__Task item__. Return only that part of the material below which starts with the line containing "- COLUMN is" and goes on through the line containing "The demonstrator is", restated exactly.

__Input data__.
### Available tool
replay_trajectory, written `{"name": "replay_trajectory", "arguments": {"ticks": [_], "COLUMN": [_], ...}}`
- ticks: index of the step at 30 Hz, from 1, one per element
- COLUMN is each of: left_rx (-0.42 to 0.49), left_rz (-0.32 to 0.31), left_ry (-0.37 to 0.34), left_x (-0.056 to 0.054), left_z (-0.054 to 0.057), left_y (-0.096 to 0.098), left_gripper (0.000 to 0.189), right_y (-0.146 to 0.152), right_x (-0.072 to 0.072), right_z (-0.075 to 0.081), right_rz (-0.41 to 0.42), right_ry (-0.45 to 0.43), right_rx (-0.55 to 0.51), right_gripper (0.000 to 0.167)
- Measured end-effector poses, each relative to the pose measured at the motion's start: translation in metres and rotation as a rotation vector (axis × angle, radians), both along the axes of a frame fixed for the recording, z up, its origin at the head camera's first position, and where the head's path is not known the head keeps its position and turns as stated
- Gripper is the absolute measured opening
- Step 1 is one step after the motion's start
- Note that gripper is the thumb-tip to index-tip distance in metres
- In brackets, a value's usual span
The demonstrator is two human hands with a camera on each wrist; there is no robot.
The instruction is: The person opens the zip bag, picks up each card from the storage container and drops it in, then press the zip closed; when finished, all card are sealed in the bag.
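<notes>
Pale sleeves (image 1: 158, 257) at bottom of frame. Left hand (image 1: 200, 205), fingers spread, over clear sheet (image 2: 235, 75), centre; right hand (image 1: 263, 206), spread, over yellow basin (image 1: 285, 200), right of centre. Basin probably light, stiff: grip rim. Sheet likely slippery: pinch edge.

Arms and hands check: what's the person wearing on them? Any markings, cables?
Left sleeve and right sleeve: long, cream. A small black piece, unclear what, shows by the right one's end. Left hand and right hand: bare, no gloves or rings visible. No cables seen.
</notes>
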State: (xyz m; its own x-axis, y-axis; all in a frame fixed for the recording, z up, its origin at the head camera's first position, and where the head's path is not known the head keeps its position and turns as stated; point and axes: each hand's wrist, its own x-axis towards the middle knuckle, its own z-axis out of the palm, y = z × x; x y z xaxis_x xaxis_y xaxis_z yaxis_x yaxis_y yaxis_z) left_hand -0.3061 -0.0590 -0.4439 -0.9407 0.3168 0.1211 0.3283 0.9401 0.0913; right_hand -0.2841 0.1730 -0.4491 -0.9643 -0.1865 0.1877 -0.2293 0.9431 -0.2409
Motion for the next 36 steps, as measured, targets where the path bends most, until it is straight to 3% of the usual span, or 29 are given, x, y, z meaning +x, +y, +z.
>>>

__Result__.
- COLUMN is each of: left_rx (-0.42 to 0.49), left_rz (-0.32 to 0.31), left_ry (-0.37 to 0.34), left_x (-0.056 to 0.054), left_z (-0.054 to 0.057), left_y (-0.096 to 0.098), left_gripper (0.000 to 0.189), right_y (-0.146 to 0.152), right_x (-0.072 to 0.072), right_z (-0.075 to 0.081), right_rz (-0.41 to 0.42), right_ry (-0.45 to 0.43), right_rx (-0.55 to 0.51), right_gripper (0.000 to 0.167)
- Measured end-effector poses, each relative to the pose measured at the motion's start: translation in metres and rotation as a rotation vector (axis × angle, radians), both along the axes of a frame fixed for the recording, z up, its origin at the head camera's first position, and where the head's path is not known the head keeps its position and turns as stated
- Gripper is the absolute measured opening
- Step 1 is one step after the motion's start
- Note that gripper is the thumb-tip to index-tip distance in metres
- In brackets, a value's usual span
The demonstrator is two human hands with a camera on each wrist; there is no robot.

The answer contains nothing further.